Contemporaneamente l’Abi, l’Associazione bancaria italiana, sigla un accordo con Confindustria per agevolare le imprese, sospendendo il pagamento dei mutui e garantendo la liquidità. Banca Intesa Sanpaolo rende immediatamente disponibili 15 miliardi di euro per le Pmi.
Nella notte tra il 18 e il 19 marzo, dopo che lo spread Bund/Btp era schizzato a 320 punti base, un “board” di guerra a Francoforte decide la svolta europea. La Banca centrale europea rispolvera il “whatever it takes”, la frase che l’ex governatore Mario Draghi ha reso famosa nel 2012 quando caricò il cosiddetto “bazooka” per salvare l’euro, e annuncia che per sconfiggere l’emergenza economica – e la speculazione – è pronta ad acquistare fino a 750 miliardi di titoli pubblici e privati. “Tempi straordinari richiedono azioni straordinarie – la presidente Christine Lagarde finalmente riconosce la situazione –. Non ci sono limiti all’impegno della Bce per l’euro”. Il nuovo Quantitative easing durerà “finché non giudicheremo che la crisi del Covid-19 è finita, ma in ogni caso non terminerà prima di fine anno”.
Dopo la Bce, anche la Commissione europea mette tutto il suo peso sul tavolo.

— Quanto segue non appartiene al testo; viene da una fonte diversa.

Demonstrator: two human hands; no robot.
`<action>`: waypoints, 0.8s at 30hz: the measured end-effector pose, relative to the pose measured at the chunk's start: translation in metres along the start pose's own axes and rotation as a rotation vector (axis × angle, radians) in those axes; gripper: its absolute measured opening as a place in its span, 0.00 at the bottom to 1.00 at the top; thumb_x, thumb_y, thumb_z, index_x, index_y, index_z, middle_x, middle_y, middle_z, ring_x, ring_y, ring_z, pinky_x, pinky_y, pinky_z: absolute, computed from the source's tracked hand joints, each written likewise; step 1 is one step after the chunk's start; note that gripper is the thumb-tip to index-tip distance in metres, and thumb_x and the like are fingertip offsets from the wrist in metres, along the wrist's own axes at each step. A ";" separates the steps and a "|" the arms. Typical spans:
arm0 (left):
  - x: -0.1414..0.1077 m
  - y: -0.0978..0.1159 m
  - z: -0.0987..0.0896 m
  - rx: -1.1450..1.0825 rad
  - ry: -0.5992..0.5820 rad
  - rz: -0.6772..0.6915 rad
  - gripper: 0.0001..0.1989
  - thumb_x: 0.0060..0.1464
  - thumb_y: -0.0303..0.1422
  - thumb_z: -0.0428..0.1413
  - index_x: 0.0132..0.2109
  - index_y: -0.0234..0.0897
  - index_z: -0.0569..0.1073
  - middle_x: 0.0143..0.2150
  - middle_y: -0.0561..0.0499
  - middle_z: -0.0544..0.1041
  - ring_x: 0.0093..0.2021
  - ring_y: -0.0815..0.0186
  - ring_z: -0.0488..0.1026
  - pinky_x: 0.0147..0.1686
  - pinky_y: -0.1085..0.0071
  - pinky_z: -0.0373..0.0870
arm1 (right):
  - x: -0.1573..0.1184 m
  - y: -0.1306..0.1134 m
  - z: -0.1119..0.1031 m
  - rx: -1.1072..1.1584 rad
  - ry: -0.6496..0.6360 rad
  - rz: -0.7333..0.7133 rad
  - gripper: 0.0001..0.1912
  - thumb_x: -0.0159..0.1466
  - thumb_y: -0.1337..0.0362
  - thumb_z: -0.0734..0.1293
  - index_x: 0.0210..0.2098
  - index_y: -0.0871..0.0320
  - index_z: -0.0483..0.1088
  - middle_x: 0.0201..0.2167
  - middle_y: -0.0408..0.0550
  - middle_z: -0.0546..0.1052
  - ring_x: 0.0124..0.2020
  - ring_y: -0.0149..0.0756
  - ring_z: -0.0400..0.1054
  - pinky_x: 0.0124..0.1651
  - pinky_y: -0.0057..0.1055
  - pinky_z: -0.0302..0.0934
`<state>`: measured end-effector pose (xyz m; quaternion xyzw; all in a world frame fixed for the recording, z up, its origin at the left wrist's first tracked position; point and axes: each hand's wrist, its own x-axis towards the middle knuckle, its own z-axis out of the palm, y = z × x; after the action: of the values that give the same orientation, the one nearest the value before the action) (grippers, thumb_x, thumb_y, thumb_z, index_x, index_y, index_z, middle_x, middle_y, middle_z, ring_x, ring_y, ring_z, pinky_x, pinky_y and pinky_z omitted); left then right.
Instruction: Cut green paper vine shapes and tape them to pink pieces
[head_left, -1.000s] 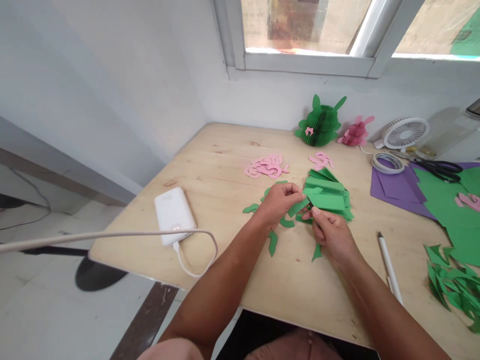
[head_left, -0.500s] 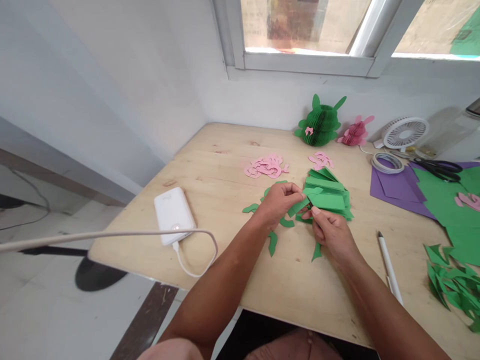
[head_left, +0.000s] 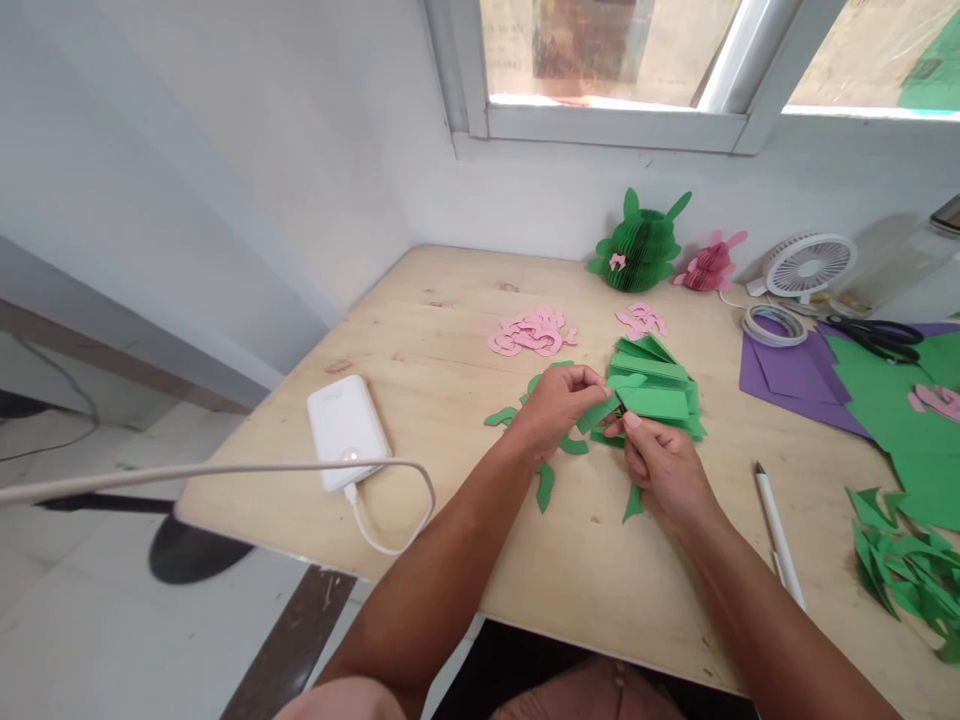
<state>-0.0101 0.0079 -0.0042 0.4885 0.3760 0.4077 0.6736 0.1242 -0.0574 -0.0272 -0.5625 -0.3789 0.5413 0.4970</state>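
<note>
My left hand pinches a piece of green paper between thumb and fingers. Small scissors, with only a dark narrow blade showing, are in my right hand; the fingers cover their handles. The blade meets the edge of the green paper. Just behind both hands lies a stack of green paper strips. Green curved cutouts are spread around and under my left hand, and a pointed green scrap lies below my right hand.
Pink cutouts lie farther back. A green paper figure, a pink one and a fan stand by the wall. At left is a white power bank with a cable; at right, a pen, black scissors and green scraps.
</note>
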 end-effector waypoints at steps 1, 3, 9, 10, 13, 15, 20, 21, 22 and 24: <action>0.000 -0.001 0.000 -0.002 0.004 0.001 0.07 0.43 0.32 0.58 0.24 0.35 0.68 0.22 0.56 0.69 0.25 0.73 0.65 0.30 0.73 0.61 | 0.000 0.000 0.000 -0.001 0.003 -0.002 0.24 0.54 0.43 0.69 0.27 0.61 0.70 0.09 0.33 0.52 0.13 0.22 0.40 0.19 0.26 0.33; 0.001 -0.002 0.001 -0.007 0.006 0.005 0.07 0.43 0.32 0.58 0.24 0.35 0.68 0.22 0.56 0.69 0.25 0.72 0.65 0.30 0.73 0.61 | 0.000 0.000 0.000 -0.002 0.008 -0.008 0.24 0.54 0.43 0.69 0.27 0.61 0.70 0.09 0.33 0.52 0.14 0.23 0.40 0.19 0.26 0.33; 0.001 -0.003 0.000 -0.003 0.011 0.023 0.07 0.42 0.32 0.58 0.24 0.35 0.68 0.22 0.56 0.69 0.26 0.72 0.65 0.30 0.72 0.60 | 0.001 0.002 -0.001 0.000 0.001 -0.011 0.24 0.54 0.43 0.69 0.28 0.61 0.70 0.09 0.32 0.52 0.14 0.22 0.39 0.19 0.26 0.32; 0.001 -0.003 0.000 -0.001 0.013 0.022 0.07 0.42 0.32 0.58 0.24 0.35 0.68 0.22 0.56 0.69 0.25 0.72 0.65 0.30 0.72 0.60 | 0.002 0.003 -0.001 -0.001 0.001 -0.010 0.24 0.54 0.43 0.69 0.28 0.61 0.70 0.09 0.32 0.52 0.14 0.22 0.39 0.19 0.26 0.32; 0.001 -0.003 0.001 -0.004 0.009 0.019 0.07 0.42 0.33 0.58 0.24 0.35 0.68 0.22 0.55 0.69 0.26 0.72 0.65 0.31 0.72 0.61 | 0.001 0.002 -0.001 -0.002 0.003 -0.011 0.24 0.55 0.44 0.68 0.28 0.61 0.70 0.10 0.32 0.51 0.14 0.22 0.39 0.19 0.26 0.32; 0.001 -0.003 0.001 -0.006 0.008 0.019 0.07 0.42 0.33 0.58 0.24 0.35 0.68 0.22 0.55 0.69 0.26 0.71 0.65 0.31 0.72 0.61 | 0.001 0.002 -0.001 -0.003 0.005 -0.011 0.24 0.55 0.44 0.68 0.28 0.61 0.70 0.10 0.32 0.51 0.14 0.22 0.40 0.19 0.26 0.32; 0.001 -0.003 0.000 -0.011 0.005 0.013 0.07 0.42 0.33 0.58 0.24 0.35 0.68 0.22 0.55 0.69 0.26 0.71 0.65 0.31 0.72 0.61 | 0.001 0.002 -0.001 0.002 0.012 -0.006 0.23 0.53 0.45 0.70 0.28 0.61 0.71 0.10 0.32 0.51 0.14 0.22 0.40 0.18 0.25 0.33; 0.001 -0.003 0.000 -0.012 0.003 0.012 0.07 0.42 0.33 0.58 0.24 0.35 0.68 0.22 0.55 0.69 0.26 0.71 0.65 0.31 0.72 0.61 | 0.001 0.003 -0.002 0.005 0.011 -0.007 0.23 0.53 0.45 0.70 0.28 0.61 0.71 0.10 0.32 0.51 0.14 0.22 0.40 0.18 0.25 0.33; 0.001 -0.002 0.000 -0.011 0.001 0.013 0.07 0.42 0.33 0.58 0.24 0.35 0.68 0.22 0.55 0.69 0.26 0.71 0.65 0.31 0.72 0.61 | 0.002 0.003 -0.002 0.006 0.009 -0.008 0.23 0.54 0.45 0.70 0.29 0.61 0.71 0.10 0.32 0.51 0.14 0.22 0.40 0.18 0.25 0.33; 0.001 -0.002 0.000 -0.008 -0.001 0.020 0.07 0.42 0.33 0.58 0.24 0.35 0.68 0.22 0.55 0.69 0.26 0.72 0.65 0.31 0.72 0.60 | 0.002 0.004 -0.002 0.006 0.010 -0.014 0.23 0.54 0.45 0.70 0.29 0.61 0.71 0.10 0.32 0.51 0.14 0.22 0.40 0.18 0.25 0.34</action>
<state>-0.0091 0.0084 -0.0065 0.4896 0.3690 0.4158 0.6717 0.1261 -0.0569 -0.0317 -0.5611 -0.3786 0.5363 0.5042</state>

Il 20 marzo Ursula von der Leyen sospende il Patto di stabilità, uno dei pilastri della costruzione europea. “Ci sentiamo vicini agli amici italiani. Faremo tutto quanto è possibile per aiutare l’Italia – dichiara commossa –, lo stiamo davvero facendo.
Siamo profondamente colpiti da come state affrontando questa crisi. Siete un esempio meraviglioso per il resto d’Europa. Lo ripeto: siamo tutti italiani”. Il pacchetto annunciato “è fortissimo e si completa con la nuova potenza di fuoco annunciata dalla Bce. La Commissione, e questo è importante per l’Italia – continua von der Leyen – concederà la massima flessibilità sugli aiuti di Stato e sul Patto di stabilità così il governo italiano potrà aiutare le imprese e il mercato del lavoro e investire nella sanità. Le regole del Patto, solitamente rigide, sono state molto allentate.

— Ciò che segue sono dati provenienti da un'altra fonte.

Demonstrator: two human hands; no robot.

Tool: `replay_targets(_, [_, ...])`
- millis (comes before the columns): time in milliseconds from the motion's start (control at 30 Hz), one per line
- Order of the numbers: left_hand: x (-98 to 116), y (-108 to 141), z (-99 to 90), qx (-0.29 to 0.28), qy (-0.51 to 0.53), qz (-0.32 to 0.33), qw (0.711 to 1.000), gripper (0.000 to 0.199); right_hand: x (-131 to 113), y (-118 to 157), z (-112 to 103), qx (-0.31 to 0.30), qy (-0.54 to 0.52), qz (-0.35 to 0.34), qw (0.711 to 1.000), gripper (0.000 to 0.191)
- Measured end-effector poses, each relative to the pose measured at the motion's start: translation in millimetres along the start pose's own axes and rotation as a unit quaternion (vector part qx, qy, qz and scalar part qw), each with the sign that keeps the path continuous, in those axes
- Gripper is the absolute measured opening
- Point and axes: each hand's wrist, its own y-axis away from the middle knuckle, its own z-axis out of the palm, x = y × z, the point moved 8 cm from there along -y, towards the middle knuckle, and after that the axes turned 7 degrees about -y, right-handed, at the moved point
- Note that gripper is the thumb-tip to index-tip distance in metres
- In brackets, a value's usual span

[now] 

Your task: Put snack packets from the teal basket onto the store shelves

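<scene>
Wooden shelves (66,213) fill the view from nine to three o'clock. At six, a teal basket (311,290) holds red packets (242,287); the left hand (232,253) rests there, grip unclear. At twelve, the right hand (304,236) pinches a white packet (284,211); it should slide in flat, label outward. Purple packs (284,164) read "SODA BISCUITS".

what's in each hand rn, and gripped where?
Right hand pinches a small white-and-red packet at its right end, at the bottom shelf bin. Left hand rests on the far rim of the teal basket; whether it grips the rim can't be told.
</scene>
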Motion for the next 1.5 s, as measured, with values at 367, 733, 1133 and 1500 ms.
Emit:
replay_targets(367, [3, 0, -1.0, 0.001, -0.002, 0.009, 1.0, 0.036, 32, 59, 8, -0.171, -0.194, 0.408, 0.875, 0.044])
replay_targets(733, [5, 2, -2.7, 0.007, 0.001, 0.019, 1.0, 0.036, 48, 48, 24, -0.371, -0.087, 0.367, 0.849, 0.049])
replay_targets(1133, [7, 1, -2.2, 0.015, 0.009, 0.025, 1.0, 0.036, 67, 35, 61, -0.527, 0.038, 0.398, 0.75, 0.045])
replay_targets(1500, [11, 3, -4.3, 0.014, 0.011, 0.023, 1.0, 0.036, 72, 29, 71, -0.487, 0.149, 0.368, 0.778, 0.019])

Per la prima volta nella storia ho attivato la clausola di sospensione. Significa che il governo italiano potrà mettere nell’economia tanto denaro quanto serve. Le normali regole di bilancio, quelle sul debito ad esempio, non saranno applicate in questa fase”. La presidente ha poi parlato dell’iniziativa per gli investimenti: “Soldi che vengono dai fondi strutturali inutilizzati, che l’Italia non potrebbe più usare e che noi le lasciamo.

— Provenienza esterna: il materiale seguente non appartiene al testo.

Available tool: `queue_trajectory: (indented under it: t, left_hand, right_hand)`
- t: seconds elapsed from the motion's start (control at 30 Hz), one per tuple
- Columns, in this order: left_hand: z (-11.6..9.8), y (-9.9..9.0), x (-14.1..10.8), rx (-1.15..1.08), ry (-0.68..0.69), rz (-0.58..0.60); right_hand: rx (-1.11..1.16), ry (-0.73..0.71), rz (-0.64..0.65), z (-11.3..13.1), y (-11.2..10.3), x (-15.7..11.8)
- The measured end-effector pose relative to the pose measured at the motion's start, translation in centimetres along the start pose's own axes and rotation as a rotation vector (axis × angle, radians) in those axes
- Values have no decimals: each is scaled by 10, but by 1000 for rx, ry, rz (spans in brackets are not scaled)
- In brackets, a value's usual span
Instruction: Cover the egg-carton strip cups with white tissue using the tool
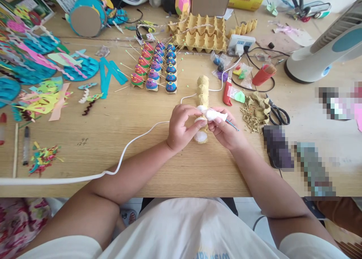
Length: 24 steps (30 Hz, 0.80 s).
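Note:
My right hand is closed around a white lump of what looks like modelling clay. A thin blue stick pokes out past its fingers. My left hand is curled, with thumb and forefinger pinching at the left end of the same clay. Beneath both hands lies a strip of egg carton, its cups running away from me. White clay covers the nearest cup; the cups between are partly hidden by my fingers.
Painted egg-carton caterpillars with stick feelers stand behind. Right of the strip lie a red cutter, scissors, a torn carton piece and a white lamp-like device. A white cable crosses the left side.

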<state>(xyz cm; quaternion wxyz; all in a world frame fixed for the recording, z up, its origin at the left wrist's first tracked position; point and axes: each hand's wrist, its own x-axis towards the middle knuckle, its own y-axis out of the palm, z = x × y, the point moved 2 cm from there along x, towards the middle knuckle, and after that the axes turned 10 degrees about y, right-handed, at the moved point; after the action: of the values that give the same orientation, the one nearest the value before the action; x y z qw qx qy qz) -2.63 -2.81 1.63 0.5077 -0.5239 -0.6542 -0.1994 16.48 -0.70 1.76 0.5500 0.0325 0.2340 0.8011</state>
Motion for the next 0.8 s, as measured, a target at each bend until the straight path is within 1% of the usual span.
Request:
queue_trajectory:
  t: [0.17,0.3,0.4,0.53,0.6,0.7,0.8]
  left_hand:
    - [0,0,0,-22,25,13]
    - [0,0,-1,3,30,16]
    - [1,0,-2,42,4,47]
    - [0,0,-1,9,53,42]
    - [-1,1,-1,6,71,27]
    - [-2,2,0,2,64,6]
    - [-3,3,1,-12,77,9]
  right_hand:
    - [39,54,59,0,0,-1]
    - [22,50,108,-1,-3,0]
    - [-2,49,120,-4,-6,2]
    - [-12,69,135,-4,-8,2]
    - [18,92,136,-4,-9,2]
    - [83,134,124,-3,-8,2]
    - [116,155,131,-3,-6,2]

I fondi potranno essere impiegati in tutti i settori considerati prioritari: sono 11 miliardi. L’Italia potrà investirli nelle piccole e medie imprese, o per la disoccupazione di breve termine o altro. In più attraverso la Bei forniremo otto miliardi di garanzie a livello europeo per i prestiti che le Pmi possono usare”. Il tassello mancante, l’ultimo che potrebbe andare in posizione e che ha già ottenuto un ufficioso via libera del Commissario europeo agli Affari economici, Paolo Gentiloni, sono gli eurobond, ribattezzati coronabond o covidbond: “Non si può affrontare questa emergenza con gli stessi strumenti anticrisi di dieci anni fa. Sul tavolo dei ministri ci sono molte opzioni. Tra queste i covidbond, nuovi prestiti dal Fondo salva-stati e dalla Bei e l’idea di costruire un fondo europeo per la disoccupazione e la gestione della cassa integrazione”.